For the listing below, report all lines that hold the word "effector".

*** Dataset extract ***

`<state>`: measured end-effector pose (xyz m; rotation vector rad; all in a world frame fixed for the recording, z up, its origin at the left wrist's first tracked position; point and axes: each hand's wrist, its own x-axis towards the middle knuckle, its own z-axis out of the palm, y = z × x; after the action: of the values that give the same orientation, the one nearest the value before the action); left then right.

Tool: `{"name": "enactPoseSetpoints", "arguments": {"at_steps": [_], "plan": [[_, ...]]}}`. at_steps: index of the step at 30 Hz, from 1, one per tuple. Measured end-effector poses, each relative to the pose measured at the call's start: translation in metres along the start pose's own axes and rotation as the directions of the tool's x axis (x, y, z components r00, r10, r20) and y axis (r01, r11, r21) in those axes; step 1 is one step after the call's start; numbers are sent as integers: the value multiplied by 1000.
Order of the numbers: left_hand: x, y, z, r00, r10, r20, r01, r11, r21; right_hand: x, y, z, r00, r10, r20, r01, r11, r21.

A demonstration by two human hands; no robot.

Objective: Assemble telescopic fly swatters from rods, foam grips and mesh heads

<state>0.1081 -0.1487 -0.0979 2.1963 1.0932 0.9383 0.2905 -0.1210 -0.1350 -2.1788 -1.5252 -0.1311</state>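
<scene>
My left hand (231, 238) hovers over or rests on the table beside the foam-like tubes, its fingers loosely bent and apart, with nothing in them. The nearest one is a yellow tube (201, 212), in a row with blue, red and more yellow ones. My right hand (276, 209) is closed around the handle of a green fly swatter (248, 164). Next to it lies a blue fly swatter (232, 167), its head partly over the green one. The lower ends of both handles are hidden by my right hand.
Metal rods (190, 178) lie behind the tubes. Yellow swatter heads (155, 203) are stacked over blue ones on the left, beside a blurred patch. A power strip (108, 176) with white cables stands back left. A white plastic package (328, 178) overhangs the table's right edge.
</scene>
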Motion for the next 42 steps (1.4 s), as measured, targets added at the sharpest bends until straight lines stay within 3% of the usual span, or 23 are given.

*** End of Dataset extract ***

Answer space:
`<state>`: measured end-effector pose (xyz m; rotation vector rad; all in a world frame fixed for the recording, z up, its origin at the left wrist's first tracked position; point and axes: each hand's wrist, its own x-axis towards the middle knuckle, its own z-axis out of the palm, y = z × x; after the action: of the values that give the same orientation, the one nearest the value before the action); left then right.
Tool: `{"name": "enactPoseSetpoints", "arguments": {"at_steps": [_], "plan": [[_, ...]]}}`. at_steps: index of the step at 30 Hz, from 1, one per tuple. Measured end-effector poses, each relative to the pose measured at the call's start: translation in metres along the start pose's own axes and rotation as the directions of the tool's x axis (x, y, z components r00, r10, r20) and y axis (r01, r11, r21) in those axes; step 1 is one step after the call's start; numbers are sent as integers: the value multiplied by 1000.

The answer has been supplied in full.